IEEE Trans Image Process. 2022;31:2782-2795. doi: 10.1109/TIP.2022.3161081. Epub 2022 Apr 4.
Human detection and pose estimation are essential for understanding human activities in images and videos. Mainstream multi-human pose estimation methods take a top-down approach, where human detection is first performed, then each detected person bounding box is fed into a pose estimation network. This top-down approach suffers from the early commitment of initial detections in crowded scenes and other cases with ambiguities or occlusions, leading to pose estimation failures. We propose the DetPoseNet, an end-to-end multi-human detection and pose estimation framework in a unified three-stage network. Our method consists of a coarse-pose proposal extraction sub-net, a coarse-pose based proposal filtering module, and a multi-scale pose refinement sub-net. The coarse-pose proposal sub-net extracts whole-body bounding boxes and body keypoint proposals in a single shot. The coarse-pose filtering step based on the person and keypoint proposals can effectively rule out unlikely detections, thus improving subsequent processing. The pose refinement sub-net performs cascaded pose estimation on each refined proposal region. Multi-scale supervision and multi-scale regression are used in the pose refinement sub-net to simultaneously strengthen context feature learning. Structure-aware loss and keypoint masking are applied to further improve the pose refinement robustness. Our framework is flexible to accept most existing top-down pose estimators as the role of the pose refinement sub-net in our approach. Experiments on COCO and OCHuman datasets demonstrate the effectiveness of the proposed framework. The proposed method is computationally efficient (5-6x speedup) in estimating multi-person poses with refined bounding boxes in sub-seconds.

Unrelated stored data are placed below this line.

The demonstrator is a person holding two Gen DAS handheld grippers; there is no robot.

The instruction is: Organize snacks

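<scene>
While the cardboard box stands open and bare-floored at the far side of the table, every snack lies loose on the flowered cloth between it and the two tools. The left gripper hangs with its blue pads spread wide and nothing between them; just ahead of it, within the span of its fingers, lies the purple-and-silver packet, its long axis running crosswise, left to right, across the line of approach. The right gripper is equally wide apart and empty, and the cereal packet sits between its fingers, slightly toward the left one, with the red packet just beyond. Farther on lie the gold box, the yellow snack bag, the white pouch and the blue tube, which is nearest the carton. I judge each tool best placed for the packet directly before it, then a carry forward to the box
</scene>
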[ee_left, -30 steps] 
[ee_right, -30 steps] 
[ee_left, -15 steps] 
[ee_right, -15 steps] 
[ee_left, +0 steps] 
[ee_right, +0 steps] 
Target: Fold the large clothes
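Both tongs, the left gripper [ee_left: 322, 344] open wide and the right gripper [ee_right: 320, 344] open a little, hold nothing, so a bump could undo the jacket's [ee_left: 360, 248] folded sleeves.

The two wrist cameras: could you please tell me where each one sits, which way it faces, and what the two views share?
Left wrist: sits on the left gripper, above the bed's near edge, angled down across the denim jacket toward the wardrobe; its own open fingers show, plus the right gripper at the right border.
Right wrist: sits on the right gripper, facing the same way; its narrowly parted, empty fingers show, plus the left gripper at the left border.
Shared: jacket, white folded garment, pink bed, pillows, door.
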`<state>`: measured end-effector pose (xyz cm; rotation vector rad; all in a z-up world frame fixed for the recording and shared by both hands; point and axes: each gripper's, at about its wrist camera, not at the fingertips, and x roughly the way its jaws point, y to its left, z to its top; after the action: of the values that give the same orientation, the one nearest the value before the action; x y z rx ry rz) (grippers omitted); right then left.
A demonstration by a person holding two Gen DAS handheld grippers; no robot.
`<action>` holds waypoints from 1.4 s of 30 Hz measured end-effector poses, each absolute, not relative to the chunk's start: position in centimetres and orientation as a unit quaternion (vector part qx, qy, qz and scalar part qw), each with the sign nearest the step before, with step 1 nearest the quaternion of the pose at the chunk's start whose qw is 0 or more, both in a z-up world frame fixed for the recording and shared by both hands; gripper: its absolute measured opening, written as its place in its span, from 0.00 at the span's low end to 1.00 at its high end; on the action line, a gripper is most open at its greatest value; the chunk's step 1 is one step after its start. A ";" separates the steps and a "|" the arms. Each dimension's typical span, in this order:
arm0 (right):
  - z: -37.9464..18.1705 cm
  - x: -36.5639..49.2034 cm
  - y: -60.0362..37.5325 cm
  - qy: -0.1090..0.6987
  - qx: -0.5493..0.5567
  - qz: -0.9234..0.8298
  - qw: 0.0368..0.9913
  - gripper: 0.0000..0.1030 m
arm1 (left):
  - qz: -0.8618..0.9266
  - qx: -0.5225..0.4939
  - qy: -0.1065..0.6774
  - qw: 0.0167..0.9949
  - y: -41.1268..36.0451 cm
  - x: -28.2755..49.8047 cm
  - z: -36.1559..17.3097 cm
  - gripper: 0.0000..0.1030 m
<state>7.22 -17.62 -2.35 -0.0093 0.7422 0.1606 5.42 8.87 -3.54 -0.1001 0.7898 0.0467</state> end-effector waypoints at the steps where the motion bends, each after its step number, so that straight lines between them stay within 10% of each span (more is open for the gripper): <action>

人体检测和姿态估计对于理解图像和视频中的人体活动至关重要。主流的多人姿态估计方法采用自上而下的方法,首先进行人体检测,然后将每个检测到的人体边界框输入到姿态估计网络中。这种自上而下的方法存在早期承诺的问题,即在拥挤场景和其他存在歧义或遮挡的情况下,初始检测的结果会导致姿态估计失败。我们提出了 DetPoseNet,这是一个统一的三阶段网络中的端到端多人检测和姿态估计框架。我们的方法由一个粗姿态提议提取子网络、一个基于粗姿态的提议过滤模块和一个多尺度姿态细化子网络组成。粗姿态提议提取子网络在单次操作中提取全身边界框和身体关键点提议。基于人体和关键点提议的粗姿态过滤步骤可以有效地排除不太可能的检测结果,从而提高后续处理的效果。姿态细化子网络对每个细化的提议区域进行级联姿态估计。多尺度监督和多尺度回归被用于姿态细化子网络中,以同时加强上下文特征学习。结构感知损失和关键点掩模被应用于进一步提高姿态细化的鲁棒性。我们的框架具有灵活性,可以接受大多数现有的自上而下的姿态估计器作为我们方法中姿态细化子网络的角色。在 COCO 和 OCHuman 数据集上的实验证明了所提出框架的有效性。所提出的方法在亚秒级内计算效率高(速度提高 5-6 倍),能够精确定位多人姿态。